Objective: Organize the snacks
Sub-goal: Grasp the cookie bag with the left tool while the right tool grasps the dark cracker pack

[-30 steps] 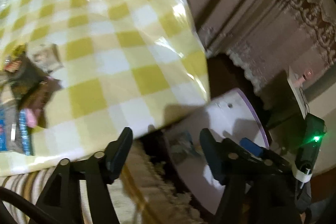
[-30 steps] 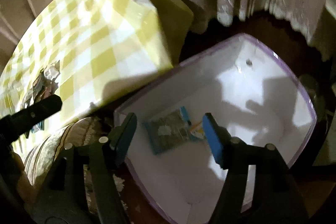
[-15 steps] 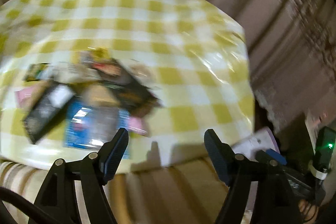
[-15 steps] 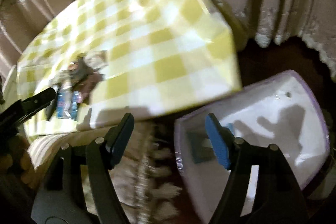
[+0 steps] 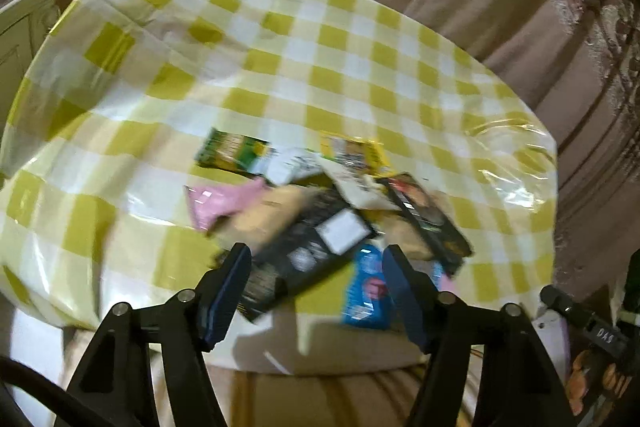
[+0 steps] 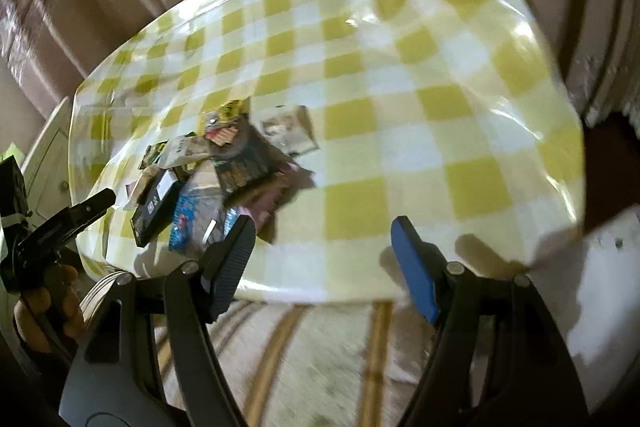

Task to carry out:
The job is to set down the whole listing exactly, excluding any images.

Answer to this task:
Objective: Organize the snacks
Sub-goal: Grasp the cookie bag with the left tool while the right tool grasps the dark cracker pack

[-30 steps] 
[-30 steps] 
[-15 steps] 
[-15 steps] 
[+0 steps] 
[+0 steps] 

This exercise requires no further work.